**Exercise:**
The listing is to be transcribed in full, with its images left out.

#### Recorded data

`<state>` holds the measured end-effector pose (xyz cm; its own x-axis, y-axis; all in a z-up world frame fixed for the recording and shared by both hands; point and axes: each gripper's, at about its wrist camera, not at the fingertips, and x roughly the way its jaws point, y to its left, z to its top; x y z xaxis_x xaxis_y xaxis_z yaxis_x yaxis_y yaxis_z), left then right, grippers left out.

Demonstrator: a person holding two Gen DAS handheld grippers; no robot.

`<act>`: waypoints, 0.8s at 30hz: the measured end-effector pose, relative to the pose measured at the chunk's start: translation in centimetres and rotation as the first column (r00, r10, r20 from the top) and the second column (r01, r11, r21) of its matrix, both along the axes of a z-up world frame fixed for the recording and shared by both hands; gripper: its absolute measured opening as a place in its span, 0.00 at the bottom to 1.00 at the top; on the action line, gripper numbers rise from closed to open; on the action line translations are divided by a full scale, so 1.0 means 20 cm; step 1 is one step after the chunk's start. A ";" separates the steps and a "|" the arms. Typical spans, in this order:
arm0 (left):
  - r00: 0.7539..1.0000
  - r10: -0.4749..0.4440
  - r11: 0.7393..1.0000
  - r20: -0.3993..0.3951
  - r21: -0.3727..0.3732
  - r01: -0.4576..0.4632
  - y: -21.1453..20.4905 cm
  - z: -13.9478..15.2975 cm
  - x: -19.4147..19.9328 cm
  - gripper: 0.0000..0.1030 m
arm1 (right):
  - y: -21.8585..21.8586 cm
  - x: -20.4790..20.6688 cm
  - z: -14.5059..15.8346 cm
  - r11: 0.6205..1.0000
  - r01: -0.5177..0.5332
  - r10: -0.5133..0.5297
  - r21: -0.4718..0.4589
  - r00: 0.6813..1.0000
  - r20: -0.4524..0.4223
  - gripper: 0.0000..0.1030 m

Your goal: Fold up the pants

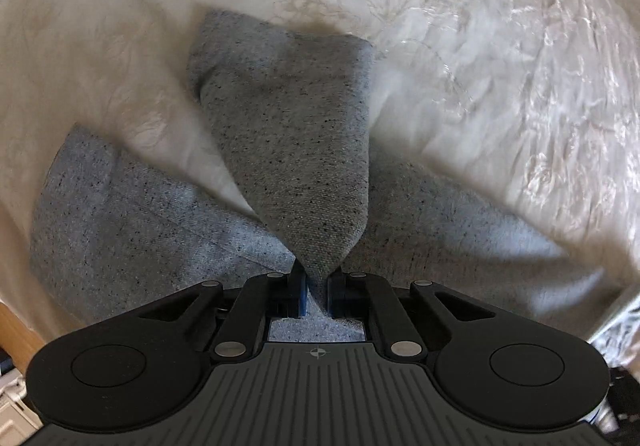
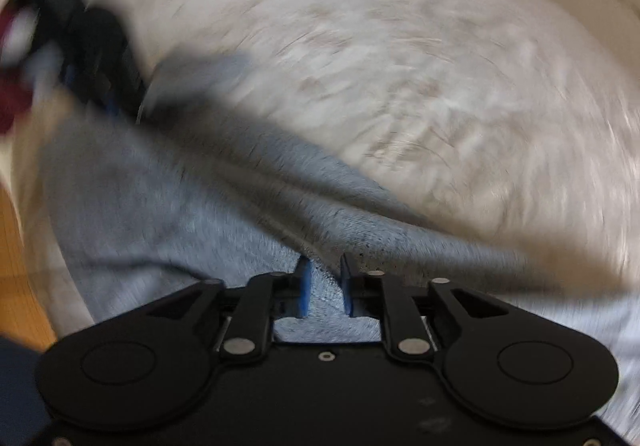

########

**Task result:**
`<state>` holds the measured end-effector pose (xyz cm; its own x-axis, y-axis; all in a z-up world frame fixed for the recording and shared by both hands; point and axes: each gripper's, at about its wrist camera, not at the fingertips, and x roughly the way its jaws point, y to its left, z to its top; x y z xaxis_x xaxis_y xaxis_z yaxis_x yaxis_y yaxis_z), left then right, grippers left out.

Demonstrator: a person holding two Gen DAS handheld grippers; no robot.

`<act>`: waypoints, 0.8s at 30hz: the measured end-effector pose, relative to the pose measured at the chunk's start: translation in centimetres and rotation as the first column (r00, r10, r20 from the top) and the second column (r01, r11, r21) of its matrix, both along the axes of a z-up world frame fixed for the recording and shared by both hands; gripper: its absolute measured opening as a place in its span, 0.00 at the bottom to 1.00 at the top; on the action line, gripper numbers rise from closed to open; on the action line translations are divided by a full scale, so 1.0 means 20 cm; step 1 is one step after the chunk's start. A ";" separates the steps and a "|" the arms. Typical spans, in this order:
arm0 (left):
  - r00: 0.7539..1.0000
  - r10: -0.4749..0.4440
  - r11: 0.7393..1.0000
  - r20: -0.3993..0.3951
  - r21: -0.3727..0.3732
  - r01: -0.4576..0.4632
  - y: -21.1453..20.4905 cm
  - z: -13.9478..15.2975 cm
  - x: -19.4147..19.9328 cm
  - gripper: 0.0000..0.1030 m
arm1 (right):
  - y: -21.8585..21.8586 cm
  - x: -20.4790..20.6688 cm
  - z: -14.5059..15.8346 cm
  - r11: 0.6205..1.0000
  - r01: -0.5177..0.5332
  - r10: -0.5133..0.5297
  - r21: -0.4718..0.4589
  - r00: 0.6813..1.0000
  - r20: -0.4524..0.4223
  - gripper: 0.0000..0.1030 m

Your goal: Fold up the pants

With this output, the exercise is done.